**INSTRUCTIONS FOR THE TASK:** Write all of the lines below out again, exactly as they stand.

Start of DATA BELOW

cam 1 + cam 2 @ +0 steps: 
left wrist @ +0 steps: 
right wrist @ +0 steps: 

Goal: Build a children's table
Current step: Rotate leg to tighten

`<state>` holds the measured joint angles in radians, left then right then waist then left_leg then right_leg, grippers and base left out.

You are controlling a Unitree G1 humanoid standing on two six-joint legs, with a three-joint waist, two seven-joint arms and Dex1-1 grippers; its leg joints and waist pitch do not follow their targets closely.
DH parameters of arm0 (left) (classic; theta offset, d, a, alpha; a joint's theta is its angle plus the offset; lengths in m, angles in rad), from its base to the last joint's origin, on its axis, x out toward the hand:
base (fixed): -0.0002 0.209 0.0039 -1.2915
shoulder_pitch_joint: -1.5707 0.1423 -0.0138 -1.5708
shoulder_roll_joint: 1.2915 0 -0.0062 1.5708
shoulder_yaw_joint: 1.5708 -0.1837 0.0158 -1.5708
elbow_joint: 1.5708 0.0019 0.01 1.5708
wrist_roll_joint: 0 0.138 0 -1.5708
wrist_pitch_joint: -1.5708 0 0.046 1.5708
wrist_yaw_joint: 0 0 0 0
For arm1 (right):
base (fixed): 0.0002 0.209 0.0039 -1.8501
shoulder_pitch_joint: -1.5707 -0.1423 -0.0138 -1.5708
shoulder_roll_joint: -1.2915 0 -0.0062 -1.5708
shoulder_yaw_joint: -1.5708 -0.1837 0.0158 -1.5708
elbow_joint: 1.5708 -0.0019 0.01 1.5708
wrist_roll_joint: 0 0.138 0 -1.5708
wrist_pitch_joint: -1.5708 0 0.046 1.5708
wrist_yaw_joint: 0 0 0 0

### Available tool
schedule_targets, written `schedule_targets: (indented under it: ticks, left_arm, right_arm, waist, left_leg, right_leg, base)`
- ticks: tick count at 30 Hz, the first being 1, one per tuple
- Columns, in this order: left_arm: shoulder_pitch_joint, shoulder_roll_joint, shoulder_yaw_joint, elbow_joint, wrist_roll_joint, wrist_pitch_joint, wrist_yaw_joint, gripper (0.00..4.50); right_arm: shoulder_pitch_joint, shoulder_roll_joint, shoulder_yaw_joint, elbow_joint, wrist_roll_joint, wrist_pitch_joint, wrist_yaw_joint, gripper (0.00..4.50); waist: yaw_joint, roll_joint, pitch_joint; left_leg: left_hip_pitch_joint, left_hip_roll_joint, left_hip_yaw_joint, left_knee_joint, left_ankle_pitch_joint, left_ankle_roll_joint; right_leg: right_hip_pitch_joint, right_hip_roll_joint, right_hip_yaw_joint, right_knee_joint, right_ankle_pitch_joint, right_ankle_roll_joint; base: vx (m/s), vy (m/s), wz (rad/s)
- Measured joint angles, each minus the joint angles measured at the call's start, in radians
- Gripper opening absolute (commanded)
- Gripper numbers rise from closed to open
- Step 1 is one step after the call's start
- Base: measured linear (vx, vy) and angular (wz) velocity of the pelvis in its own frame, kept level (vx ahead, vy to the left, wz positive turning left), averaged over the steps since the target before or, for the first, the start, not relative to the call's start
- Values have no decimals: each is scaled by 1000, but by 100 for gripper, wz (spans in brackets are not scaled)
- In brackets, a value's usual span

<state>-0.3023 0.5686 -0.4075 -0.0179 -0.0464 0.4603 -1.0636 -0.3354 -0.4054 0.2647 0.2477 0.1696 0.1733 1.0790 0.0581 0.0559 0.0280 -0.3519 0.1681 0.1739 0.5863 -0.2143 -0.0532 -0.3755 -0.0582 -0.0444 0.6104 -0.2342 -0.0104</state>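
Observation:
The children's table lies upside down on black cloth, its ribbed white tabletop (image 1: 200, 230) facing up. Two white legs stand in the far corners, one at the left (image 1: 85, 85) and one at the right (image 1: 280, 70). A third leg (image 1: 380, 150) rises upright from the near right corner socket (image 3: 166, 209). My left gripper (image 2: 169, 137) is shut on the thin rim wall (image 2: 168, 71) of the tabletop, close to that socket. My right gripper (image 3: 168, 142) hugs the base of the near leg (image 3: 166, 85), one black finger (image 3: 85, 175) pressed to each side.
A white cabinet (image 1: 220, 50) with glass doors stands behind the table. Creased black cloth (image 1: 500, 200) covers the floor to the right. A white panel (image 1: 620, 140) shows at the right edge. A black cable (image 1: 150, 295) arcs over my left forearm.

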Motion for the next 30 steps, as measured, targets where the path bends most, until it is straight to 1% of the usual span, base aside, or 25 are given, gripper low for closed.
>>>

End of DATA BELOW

**TASK ANSWER:**
cam 1 + cam 2 @ +0 steps: 
left wrist @ +0 steps: 
right wrist @ +0 steps: 

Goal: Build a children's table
Current step: Rotate leg to tighten

`<state>` holds the measured joint angles in radians, left then right then waist then left_leg then right_leg, grippers and base left out.

You are controlling a Unitree G1 humanoid standing on two six-joint legs, with a three-joint waist, two seven-joint arms and Dex1-1 grippers; its leg joints and waist pitch do not follow their targets closely.
DH parameters of arm0 (left) (classic; theta offset, d, a, alpha; a joint's theta is its angle plus the offset; lengths in m, angles in rad), from its base to the last joint's origin, on its axis, x out toward the hand:
base (fixed): -0.0002 0.209 0.0039 -1.2915
shoulder_pitch_joint: -1.5707 0.1423 -0.0138 -1.5708
shoulder_roll_joint: 1.2915 0 -0.0062 1.5708
shoulder_yaw_joint: 1.5708 -0.1837 0.0158 -1.5708
elbow_joint: 1.5708 0.0019 0.01 1.5708
wrist_roll_joint: 0 0.138 0 -1.5708
wrist_pitch_joint: -1.5708 0 0.046 1.5708
wrist_yaw_joint: 0 0 0 0
For arm1 (right):
base (fixed): 0.0002 0.209 0.0039 -1.8501
shoulder_pitch_joint: -1.5707 -0.1423 -0.0138 -1.5708
shoulder_roll_joint: -1.2915 0 -0.0062 -1.5708
shoulder_yaw_joint: -1.5708 -0.1837 0.0158 -1.5708
elbow_joint: 1.5708 -0.0019 0.01 1.5708
wrist_roll_joint: 0 0.138 0 -1.5708
wrist_pitch_joint: -1.5708 0 0.046 1.5708
wrist_yaw_joint: 0 0 0 0

### Available tool
schedule_targets, written `schedule_targets: (indented under it: ticks, left_arm, right_arm, waist, left_leg, right_leg, base)`
- ticks: tick count at 30 Hz, the first being 1, one per tuple
- Columns, in this order: left_arm: shoulder_pitch_joint, shoulder_roll_joint, shoulder_yaw_joint, elbow_joint, wrist_roll_joint, wrist_pitch_joint, wrist_yaw_joint, gripper (0.00..4.50); right_arm: shoulder_pitch_joint, shoulder_roll_joint, shoulder_yaw_joint, elbow_joint, wrist_roll_joint, wrist_pitch_joint, wrist_yaw_joint, gripper (0.00..4.50); waist: yaw_joint, roll_joint, pitch_joint; left_leg: left_hip_pitch_joint, left_hip_roll_joint, left_hip_yaw_joint, left_knee_joint, left_ankle_pitch_joint, left_ankle_roll_joint; right_leg: right_hip_pitch_joint, right_hip_roll_joint, right_hip_yaw_joint, right_knee_joint, right_ankle_pitch_joint, right_ankle_roll_joint; base: vx (m/s), vy (m/s), wz (rad/s)
- Measured joint angles, each minus the joint angles measured at the call's start, in radians
- Gripper opening absolute (commanded)
- Gripper numbers rise from closed to open
- Step 1 is one step after the call's start
- Base: measured linear (vx, vy) and angular (wz) velocity of the pelvis in its own frame, kept level (vx ahead, vy to the left, wz positive turning left), averaged over the steps since the target before or, for the first, the start, not relative to the call's start
- Values have no decimals: each is scaled by 1000, but by 100 for gripper, wz (spans in brackets are not scaled)
- In brackets, a value's usual span

<state>-0.3023 0.5686 -0.4075 -0.0179 -0.0464 0.4603 -1.0636 -0.3354 -0.4054 0.2647 0.2477 0.1696 0.1733 1.0790 0.0581 0.0559 0.0280 -0.3519 0.1681 0.1739 0.5863 -0.2143 -0.0532 -0.3755 -0.0582 -0.0444 0.6104 -0.2342 -0.0104</state>
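Observation:
The children's table lies upside down on black cloth, its ribbed white tabletop (image 1: 200, 230) facing up. Two white legs stand in the far corners, one at the left (image 1: 85, 85) and one at the right (image 1: 280, 70). A third leg (image 1: 380, 150) rises upright from the near right corner socket (image 3: 166, 209). My left gripper (image 2: 169, 137) is shut on the thin rim wall (image 2: 168, 71) of the tabletop, close to that socket. My right gripper (image 3: 168, 142) hugs the base of the near leg (image 3: 166, 85), one black finger (image 3: 85, 175) pressed to each side.
A white cabinet (image 1: 220, 50) with glass doors stands behind the table. Creased black cloth (image 1: 500, 200) covers the floor to the right. A white panel (image 1: 620, 140) shows at the right edge. A black cable (image 1: 150, 295) arcs over my left forearm.
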
Motion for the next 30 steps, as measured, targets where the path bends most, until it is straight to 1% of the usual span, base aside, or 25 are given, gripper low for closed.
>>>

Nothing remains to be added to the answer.